Mundial mortal
Nadie se escandaliza por las condiciones de trabajo de los obreros que construyen los estadios de Qatar 2022
Janak sabía que no lo lograría: en su pueblo, cerca de Katmandú, jamás podría reunir esos 1.500 euros. Así que se endeudó, pero valía la pena: a cambio, la agencia –la más barata que encontró– lo llevaría a trabajar a un país lejano que llamaban Qatar. El sacrificio, le habían dicho, sería su salvación: tendría un buen empleo y ganaría mucho más que lo que nunca en Nepal y podría mandar dinero a casa y hacerse una casa y, con el tiempo, volver y poner una tienda y vivir tranquilo por los años de los años. Su familia lo necesitaba, y él era capaz.
Solo que, al llegar, Janak se encontró con que su historia sería muy diferente: trabajaría 60 o 70 horas por semana en grandes construcciones al rayo del desierto y su sueldo no llegaría a los 250 euros por mes y se le iría entre la subsistencia y el pago de la deuda. Tampoco podría buscar otros empleos: la agencia le había retenido el pasaporte y sólo se lo devolvería –le dijeron– cuando acabara de pagarles. Mientras tanto, debía hacer lo que ellos le ordenaran, según ordena la regla árabe del kafala. Y el calor y las condiciones tan precarias y el desespero y el amontonamiento cada noche y la comida triste y esos capataces que no te dejaban tomar agua y, sobre todo, los accidentes repetidos: varios de los compañeros de Janak los habían sufrido, heridos, inválidos y un muerto. Janak, además de todo, tenía miedo.
En estos días la FIFA ha sido escándalo mundial por los sobornos a sus dirigentes. Parte de ese dinero parece venir de fuentes qataríes, que así se compraron el derecho a organizar el Mundial más caliente; nadie se escandaliza, mientras tanto, por las condiciones de trabajo de los obreros que construyen sus estadios.
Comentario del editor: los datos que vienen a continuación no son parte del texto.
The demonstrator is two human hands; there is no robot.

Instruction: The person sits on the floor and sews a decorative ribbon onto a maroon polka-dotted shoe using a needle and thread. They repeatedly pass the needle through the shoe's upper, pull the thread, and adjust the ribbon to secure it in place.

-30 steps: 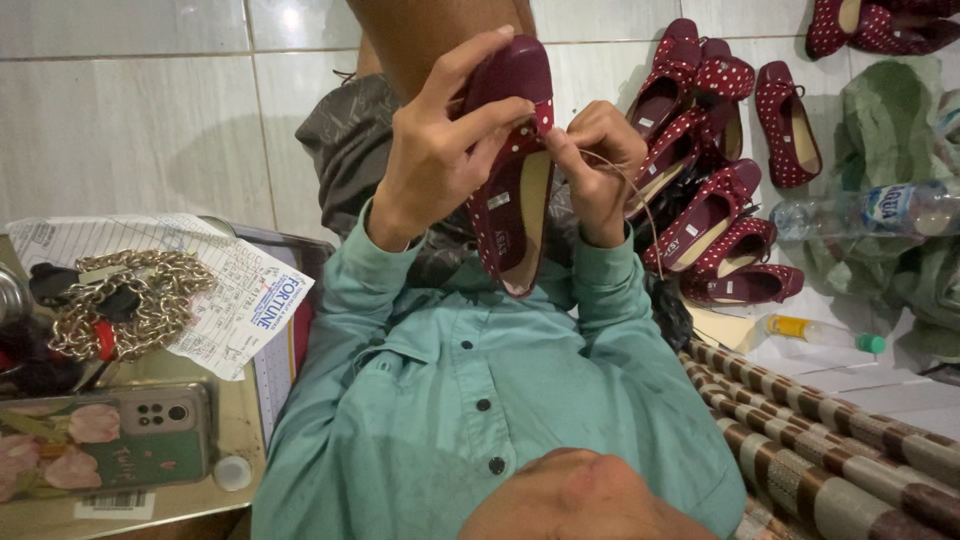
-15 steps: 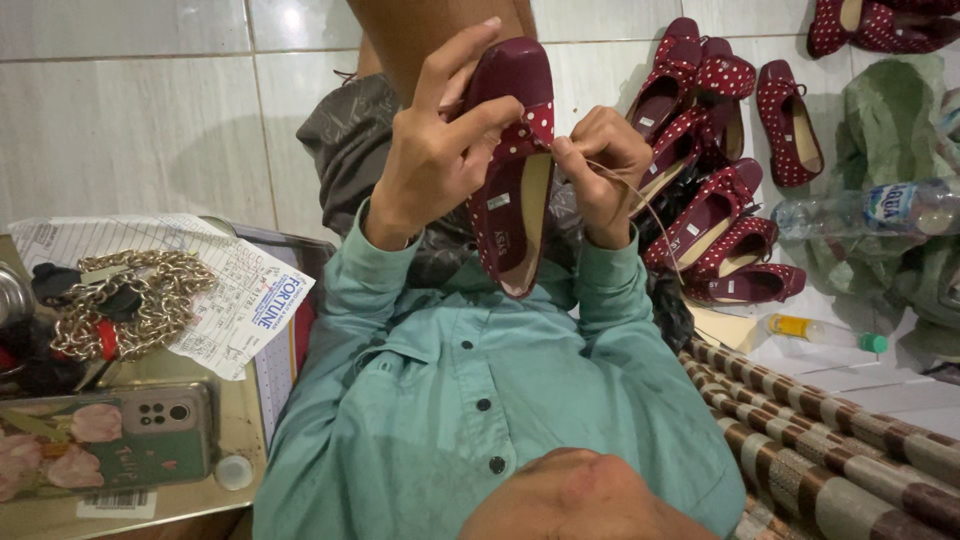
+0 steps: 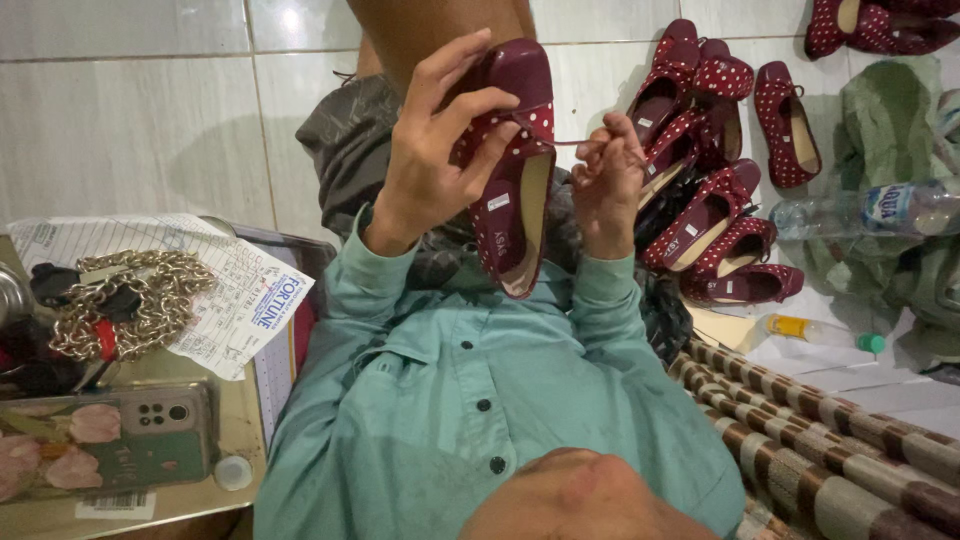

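Note:
My left hand (image 3: 435,150) grips a dark red flat shoe (image 3: 510,190) with white dots, held up with its toe pointing away and its beige insole facing right. Beside the shoe's right edge, my right hand (image 3: 612,175) pinches a thin thread stretched taut from the shoe's upper. Both forearms wear teal shirt sleeves (image 3: 480,390). A bare knee rises behind the shoe.
A heap of matching red dotted shoes (image 3: 715,190) lies on the tiled floor at right, more at the top right. A plastic water bottle (image 3: 870,210), a small yellow glue bottle (image 3: 815,332), a striped cloth (image 3: 840,440). At left a table with a phone (image 3: 110,440), a chain (image 3: 130,300) and paper.
My right hand has drawn slightly away from the shoe, pulling the thread taut. My left hand's fingers have shifted a little on the toe.

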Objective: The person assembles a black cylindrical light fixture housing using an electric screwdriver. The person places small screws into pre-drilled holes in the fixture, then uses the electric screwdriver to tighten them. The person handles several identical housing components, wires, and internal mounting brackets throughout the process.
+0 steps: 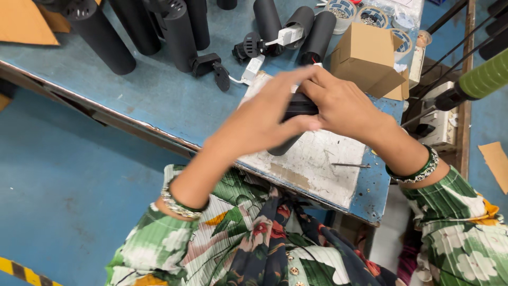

Son casi todos inmigrantes; en Qatar, cuyos dos millones de ciudadanos tienen el mayor producto interior bruto per cápita del mundo –unos 90.000 euros al año–, los trabajos duros quedan para los forasteros. Son un millón y medio, mayoría de indios, nepalíes, malasios, filipinos, que trabajan sin ninguna garantía. “Si las vacas para las hamburguesas de McDonald’s vivieran en estas condiciones, ustedes no comprarían más big macs”, dijo hace unas semanas Damian Collins, diputado conservador inglés que viajó a conocerlas. Como no son ganado no parecen importarnos tanto.
Aunque, además, se mueren mucho. La International Trade Union Confederation (ITUC) denunció que, al ritmo actual, más de 4.000 trabajadores morirían antes de la patada inaugural del Mundial de Qatar. En los cuatro años que llevan construyendo su infraestructura, ya han muerto más de 1.200; son cinco por semana, uno por cada día laborable –se podría decir, si no fuera porque sus semanas suelen tener siete.
Y no es que estas grandes obras sean siempre así: en las seis últimas grandes citas –mundiales, juegos olímpicos de invierno y de verano– murieron en accidentes laborales 80 trabajadores. Es que, en Qatar, no hay nada más barato que un trabajador extranjero: son perfectos para usar y tirar. Como usarán y tirarán, seguramente, los nueve estadios nuevos que están construyendo para el torneo, por unos 3.500 millones de euros –en un país que tiene, si acaso, público para uno o dos.
La ITUC hizo una cuenta: si en el Mundial de 2022 quisieran hacer –¿quién podría quererlo?– un minuto de silencio por cada trabajador muerto, habría que hacer una hora de silencio antes de cada partido. Sería una experiencia fascinante: horas vacías frente al televisor. El mundo se volvería zen, soñaríamos, nos desesperaríamos, pensaríamos en cosas: cómo terminar con el trabajo esclavo, por ejemplo.